Schülerlegen altes Mosaik frei. Die Vorsitzende des Fördervereins entdeckt ein ähnliches Stein-Kunstwerk im Stadtwald nahe dem Lindenplatz. Originale Stücke sorgen unweit des Seeufers für Faszination.
#ARENDSEE. Der Gustav-Nagel-Förderverein möchte bekanntlich Seetempel, Grotte und Steg wieder aufbauen – so wie der Wanderprediger die Bauten einst schuf. Dafür, dass sich bereits vorher ein Besuch auf dem Areal am See lohnt, sorgen Jugendliche der Jeetze-Schule mit Arbeitseinsätzen regelmäßig. Und dabei machten sie jüngst eine Entdeckung.
Ein Mosaik im Bereich der früheren Grotte, also unterhalb des Tempels, war kaum noch zu erkennen. Es wurde mühevoll wieder freigelegt. Und darauf ist eine Sonne zu sehen. Wer sich mit dem Leben des Naturapostels beschäftigt, kommt dabei schnell auf sein Sonnenbad. Dieses entstand noch, bevor er das Areal direkt am Arendsee erwarb. Er pachtete dafür von einer Witwe eine Fläche im Wald nahe dem heutigen Lindenplatz. Und dort hat Antje Pochte, Leiterin der Jeetze-Schule und Vorsitzende des Fördervereins, beim Spaziergang eine Entdeckung gemacht. Und zwar eine weitere kunstvoll gestaltete Steinfläche mit einer Sonne.
Heimatforscherin Christine Meyer hat sich auch mit diesem Lebensabschnitt des Wanderpredigers beschäftigt und in ihrem Buch den Text von Nagels Antrag eingefügt. Der Naturapostel schrieb am 29. Juni 1903: „Bitte ergebenst um die Erlaubnis zum Betrieb eines Sonnenbades, worin Damen und Herren und Kinder in getrennten Zeitabschnitten baden können. Die Wirkung eines Sonnenbades verbunden mit Wasserbädern und Bewegungsspielen ist für die Gesundheit wie für die Sittlichkeit durch die Reinigung des Blutes von unschätzbaren Werte.“ Damals hatte er wohl noch einen besseren Stand bei der Verwaltung, denn anders als bei seinen späteren Bauten gab es wenige Tage später die Genehmigung. Das Sonnenbad war 20 Meter lang und 15 Meter breit. Eine dichte Bretterwand schützte die Gäste vor unliebsamen Blicken. In einem großen Behälter wurde das Wasser für die Duschanwendungen vorgehalten. Er wollte mit der Einrichtung andere Menschen von seiner natürlichen Lebensweise überzeugen – aber auch mit den Eintrittsgeldern die Familie ernähren.

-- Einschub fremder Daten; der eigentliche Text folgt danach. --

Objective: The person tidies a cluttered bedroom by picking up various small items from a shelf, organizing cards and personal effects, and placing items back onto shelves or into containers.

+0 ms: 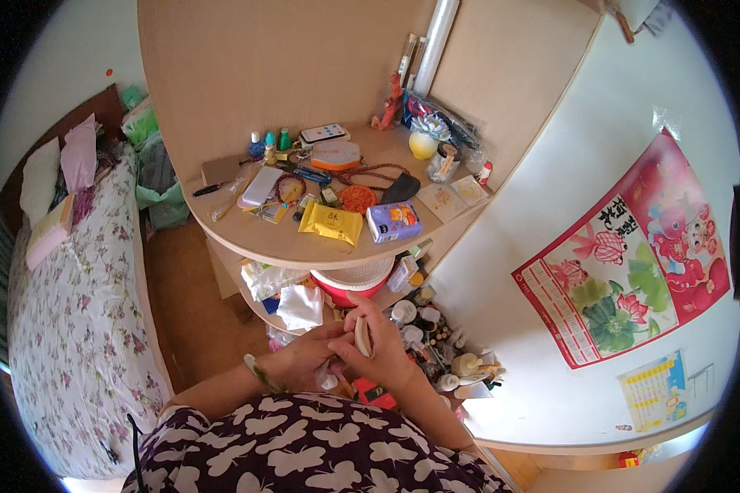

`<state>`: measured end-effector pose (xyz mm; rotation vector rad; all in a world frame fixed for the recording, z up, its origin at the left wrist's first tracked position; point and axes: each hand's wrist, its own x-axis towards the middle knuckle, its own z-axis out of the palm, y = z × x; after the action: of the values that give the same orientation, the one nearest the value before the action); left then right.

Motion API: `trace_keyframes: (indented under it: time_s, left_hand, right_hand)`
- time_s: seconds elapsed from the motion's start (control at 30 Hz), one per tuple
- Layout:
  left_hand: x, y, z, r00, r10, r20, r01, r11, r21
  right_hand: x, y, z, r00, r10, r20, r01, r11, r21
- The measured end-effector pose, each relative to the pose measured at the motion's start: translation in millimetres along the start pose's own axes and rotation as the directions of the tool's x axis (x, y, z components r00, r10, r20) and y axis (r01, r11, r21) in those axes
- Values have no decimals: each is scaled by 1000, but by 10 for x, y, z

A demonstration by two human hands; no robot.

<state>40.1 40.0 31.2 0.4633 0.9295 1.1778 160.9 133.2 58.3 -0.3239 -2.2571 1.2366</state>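
Note:
Both hands are close together in front of my patterned top, below the front edge of the shelf. My right hand is closed around a small, flat, cream-coloured object with a rounded edge, pinched between thumb and fingers. My left hand, with a pale bangle on its wrist, touches the right one and has its fingers curled. Below its fingers shows a small whitish, partly see-through piece, whose kind I cannot make out. A yellow packet and a purple tissue pack lie on the shelf beyond my hands.
The curved wooden shelf also bears small bottles, bead strings and a yellow vase. Beneath stand a red-and-white basket and crowded jars. A flowered bed is at left, a wall calendar at right.

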Motion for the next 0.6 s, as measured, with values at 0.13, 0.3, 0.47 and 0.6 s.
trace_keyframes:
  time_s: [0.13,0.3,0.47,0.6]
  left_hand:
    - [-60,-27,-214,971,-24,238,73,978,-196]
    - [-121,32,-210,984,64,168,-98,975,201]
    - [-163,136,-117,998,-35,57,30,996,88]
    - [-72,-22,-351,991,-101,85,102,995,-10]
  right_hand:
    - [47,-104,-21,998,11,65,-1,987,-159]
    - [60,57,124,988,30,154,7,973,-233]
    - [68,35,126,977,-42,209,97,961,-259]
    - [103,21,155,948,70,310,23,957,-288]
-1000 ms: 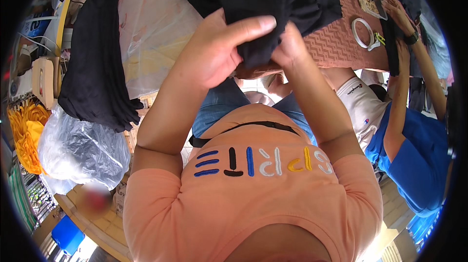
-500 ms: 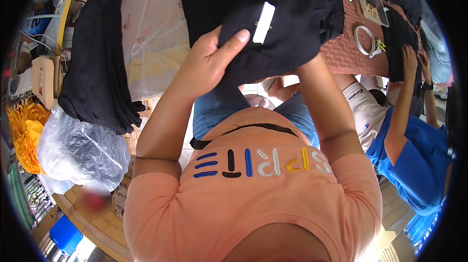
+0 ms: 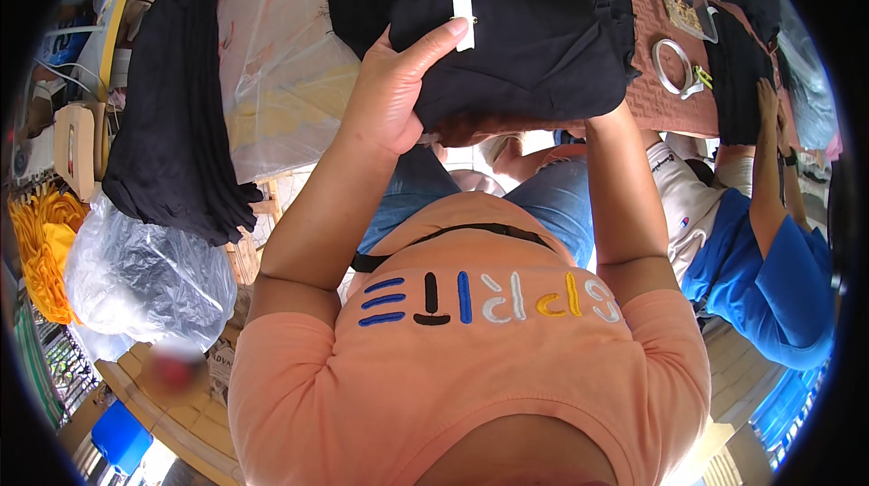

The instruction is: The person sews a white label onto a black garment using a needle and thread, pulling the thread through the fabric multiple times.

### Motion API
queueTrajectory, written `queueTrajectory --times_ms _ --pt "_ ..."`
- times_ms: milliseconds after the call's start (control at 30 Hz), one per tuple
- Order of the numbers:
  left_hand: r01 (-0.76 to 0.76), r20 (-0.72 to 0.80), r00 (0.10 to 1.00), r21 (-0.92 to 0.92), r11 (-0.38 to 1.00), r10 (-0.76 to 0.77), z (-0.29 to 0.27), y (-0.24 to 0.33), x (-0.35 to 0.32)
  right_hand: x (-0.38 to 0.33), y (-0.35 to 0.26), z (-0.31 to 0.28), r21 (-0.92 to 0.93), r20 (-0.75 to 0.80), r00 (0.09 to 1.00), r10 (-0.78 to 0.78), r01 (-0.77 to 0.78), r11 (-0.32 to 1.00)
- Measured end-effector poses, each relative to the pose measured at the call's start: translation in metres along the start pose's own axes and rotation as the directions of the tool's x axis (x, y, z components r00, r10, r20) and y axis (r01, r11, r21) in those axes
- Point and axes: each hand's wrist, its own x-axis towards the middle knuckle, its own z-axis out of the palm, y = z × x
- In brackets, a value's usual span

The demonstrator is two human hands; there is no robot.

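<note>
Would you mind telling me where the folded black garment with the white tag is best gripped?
Probably at its near folded edge, from below. The folded black garment hangs over the table edge there, thick and bunched, where the left hand already clasps it. The right hand is hidden beneath the cloth.

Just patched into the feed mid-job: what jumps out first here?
A folded black garment with a small white tag fills the top centre, gripped by the left hand; the right hand is hidden beneath it. To the left hangs a stack of black cloth above a clear plastic bag. At right, a co-worker's blue sleeve reaches toward the table.
</note>
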Motion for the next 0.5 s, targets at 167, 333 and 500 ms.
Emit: queueTrajectory --times_ms 167,333,500 --pt "0.158 0.035 0.987 -0.216 0.964 -0.154 0.002 0.003 0.001 -0.003 -0.004 -0.004 -0.014 -0.003 1.000 -0.005 0.005 1.000" --pt "0.544 0.392 0.826 -0.364 0.756 -0.406 -0.005 0.000 -0.001 -0.006 -0.006 -0.007 -0.027 0.006 1.000 -0.009 0.009 1.000" --pt "0.606 0.406 0.784 -0.338 0.720 -0.469 0.001 -0.016 -0.005 -0.006 -0.006 -0.007 -0.030 0.011 1.000 -0.012 0.013 0.999"
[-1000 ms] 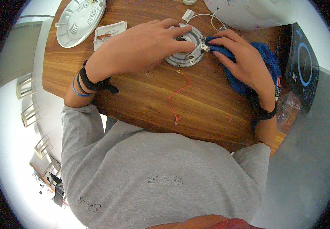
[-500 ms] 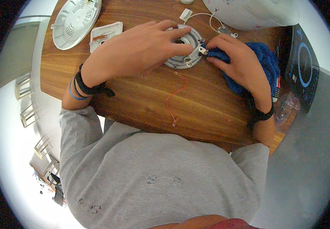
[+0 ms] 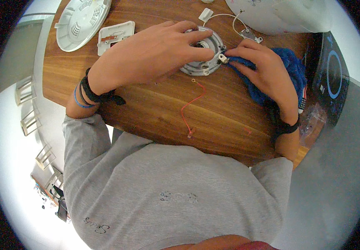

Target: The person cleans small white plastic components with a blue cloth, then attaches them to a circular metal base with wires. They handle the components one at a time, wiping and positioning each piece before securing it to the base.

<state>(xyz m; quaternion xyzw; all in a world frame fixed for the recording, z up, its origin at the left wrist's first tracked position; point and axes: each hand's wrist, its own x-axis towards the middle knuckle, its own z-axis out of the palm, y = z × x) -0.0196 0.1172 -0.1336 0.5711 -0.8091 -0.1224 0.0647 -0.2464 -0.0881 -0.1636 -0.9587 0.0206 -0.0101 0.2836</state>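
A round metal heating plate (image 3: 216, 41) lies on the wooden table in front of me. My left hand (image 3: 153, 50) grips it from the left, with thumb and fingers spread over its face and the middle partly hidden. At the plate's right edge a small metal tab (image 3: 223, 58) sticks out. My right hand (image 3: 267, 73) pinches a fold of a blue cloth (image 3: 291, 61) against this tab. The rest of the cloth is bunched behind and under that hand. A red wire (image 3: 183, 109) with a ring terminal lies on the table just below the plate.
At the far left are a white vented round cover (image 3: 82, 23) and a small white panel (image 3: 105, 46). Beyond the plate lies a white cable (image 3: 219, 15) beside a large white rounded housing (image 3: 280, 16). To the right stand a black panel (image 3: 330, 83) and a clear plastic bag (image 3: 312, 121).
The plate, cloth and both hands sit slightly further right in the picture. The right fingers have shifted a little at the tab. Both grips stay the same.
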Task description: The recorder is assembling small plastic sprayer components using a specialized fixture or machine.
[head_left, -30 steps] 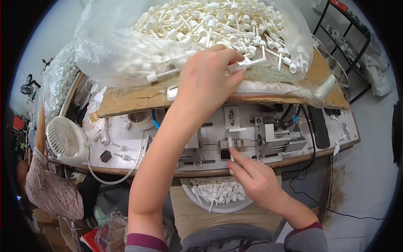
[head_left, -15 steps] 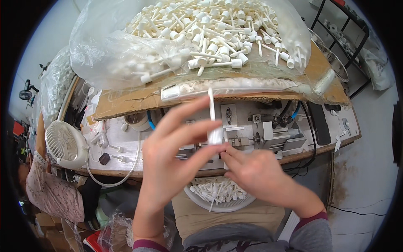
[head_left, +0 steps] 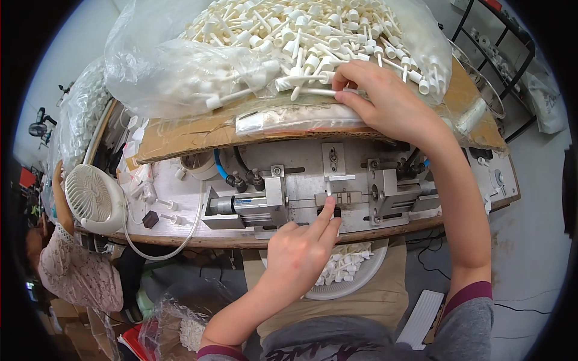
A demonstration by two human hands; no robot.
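Note:
At the front edge of the heap, the thumb and fingers of my right hand pinch a white capped stick. Its thin stem points left and its cap is hidden under my fingers. My left hand is lower down, with index and middle fingers stretched out and the others curled. The index fingertip presses on a small white part at the metal fixture in the middle of the bench device. Most of that part is covered by the finger. Many more capped sticks are piled in a clear plastic bag.
Metal cylinder units with hoses flank the fixture. A cardboard sheet lies under the bag. At the left stands a white fan. On my lap rests a basket of white pieces. Another person's sleeve shows at far left.
My left hand, which held up a white capped stick, has come down to the fixture. My right hand has moved from the fixture up to the heap and grasped another stick.

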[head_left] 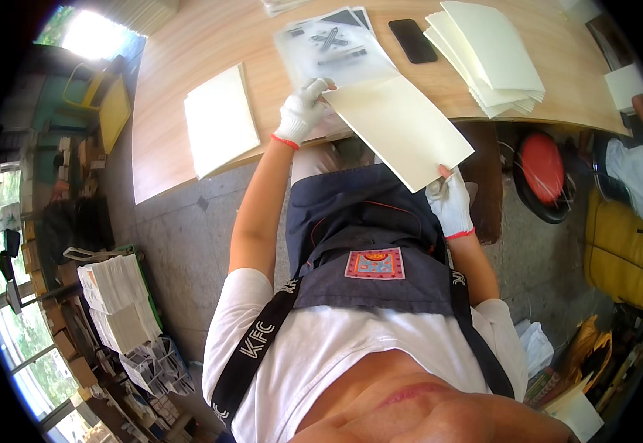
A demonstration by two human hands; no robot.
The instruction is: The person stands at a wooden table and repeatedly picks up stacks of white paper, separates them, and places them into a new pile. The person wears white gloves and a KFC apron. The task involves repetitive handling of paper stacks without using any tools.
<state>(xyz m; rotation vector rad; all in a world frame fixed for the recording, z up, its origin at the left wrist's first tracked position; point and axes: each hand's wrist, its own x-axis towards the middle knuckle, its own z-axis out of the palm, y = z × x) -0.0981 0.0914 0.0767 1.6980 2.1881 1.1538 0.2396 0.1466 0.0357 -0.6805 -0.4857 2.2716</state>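
Note:
A cream-coloured stack of paper or pad (402,129) is held at a slant over the table's front edge and my lap. My left hand (304,109), in a white glove with a red cuff and bare fingertips, is closed at its upper left corner. At the lower right end my right hand (450,201), gloved the same way, pinches its edge with the thumb on top. The pad's far end meets a translucent plastic sleeve (303,59) printed with dark pencil and ruler drawings. Whether the pad's end is inside the sleeve, I cannot tell.
On the wooden table (188,44) a cream paper stack (221,122) lies left. Right are a black phone (412,40) and a fanned cream pile (491,55). A red round stool (543,168) stands at the right. Bundled papers (118,303) sit low on the left.

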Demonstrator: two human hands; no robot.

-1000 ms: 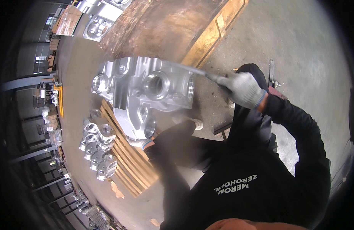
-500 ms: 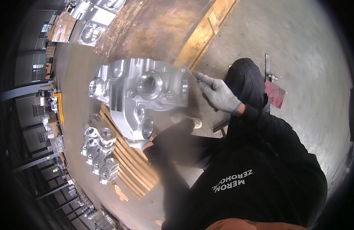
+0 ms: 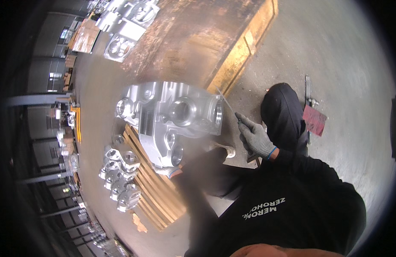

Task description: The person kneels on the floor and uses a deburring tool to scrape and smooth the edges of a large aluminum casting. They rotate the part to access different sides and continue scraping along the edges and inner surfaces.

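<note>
A large silver metal casting [image 3: 161, 122] with several round bores sits in front of me, beside the brown tabletop. My right hand [image 3: 257, 139], in a grey glove with a blue cuff edge, is closed around the dark handle of a slim, file-like tool [image 3: 228, 104]. The thin shaft points up and left, its tip near the casting's right end bore and apart from it as far as I can see. My left hand [image 3: 169, 171], also gloved, is at the casting's lower edge, by the bottom bore. The casting hides its fingers, so their grip does not show.
Behind the casting stands a worn brown table [image 3: 185, 47] with more castings [image 3: 121, 46] at its far left. Smaller castings [image 3: 121, 177] lie beside wooden slats [image 3: 153, 188] at lower left. A red sheet [image 3: 314, 120] and a metal bar [image 3: 308, 88] are right of my knee.
The whole view has shifted, so the scene sits lower and further right. Relative to the casting, my right hand and the tool have drawn back toward me. My left hand stays at the lower edge.
</note>
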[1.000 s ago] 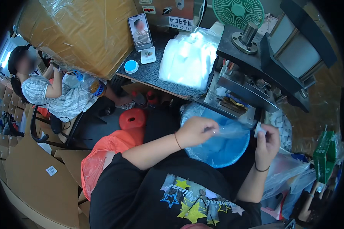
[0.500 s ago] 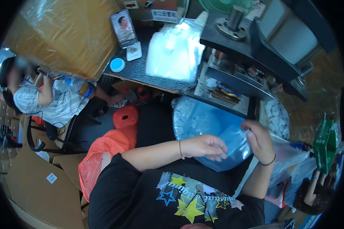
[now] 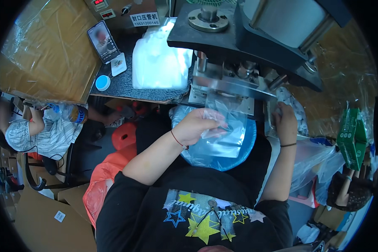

Der gleiche Grundgedanke kam zudem auf dem späteren Areal zum Tragen. Und dort existieren noch einige originale Stücke. Dazu gehört unter anderem die Treppe, die einst zum Tempel führte, sowie das Steinensemble in der Mitte des Seemannsgrab. Bei Führungen fragen Gäste immer wieder, wie es konkret gebaut ist. Die Einfachheit von Nagels Lebensweise spiegelt sich dabei ebenso wieder. So nahm dieser für die Säulen Draht, der eigentlich für Behausungen von Kaninchen gedacht ist. Diesen bog er wie gewünscht und trug dann Zement vor allem mit einem Löffel auf. So entstanden seine individuellen Werke. Keines gleicht genau dem anderen.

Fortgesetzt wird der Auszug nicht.